• **Work task**
Copy out the complete listing, word for word.

#### Collected data ####

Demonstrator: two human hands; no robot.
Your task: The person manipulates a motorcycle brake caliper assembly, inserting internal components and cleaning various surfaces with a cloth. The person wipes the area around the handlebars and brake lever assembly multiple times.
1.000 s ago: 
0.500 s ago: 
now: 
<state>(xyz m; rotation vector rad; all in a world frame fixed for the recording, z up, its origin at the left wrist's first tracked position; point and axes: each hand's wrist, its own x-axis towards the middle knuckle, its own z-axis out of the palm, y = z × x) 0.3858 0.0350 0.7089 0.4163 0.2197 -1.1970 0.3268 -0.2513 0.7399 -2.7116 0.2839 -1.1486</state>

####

• **Response area**
Demonstrator: two human hands; no robot.
Your task: The person manipulates a motorcycle brake caliper assembly, inserting internal components and cleaning various surfaces with a cloth. The person wipes the area around the handlebars and brake lever assembly multiple times.
1.000 s ago: 
0.500 s ago: 
now: 
<state>(xyz m; rotation vector rad; all in a world frame fixed for the recording, z up, its origin at the left wrist's first tracked position; point and axes: each hand's wrist, its own x-axis towards the middle knuckle, its own z-axis out of the palm, y = z × x) 0.3858 0.0350 0.7089 0.4163 0.2197 -1.1970 0.3268 -0.2513 0.7399 -2.7116 0.2839 -1.1486</state>

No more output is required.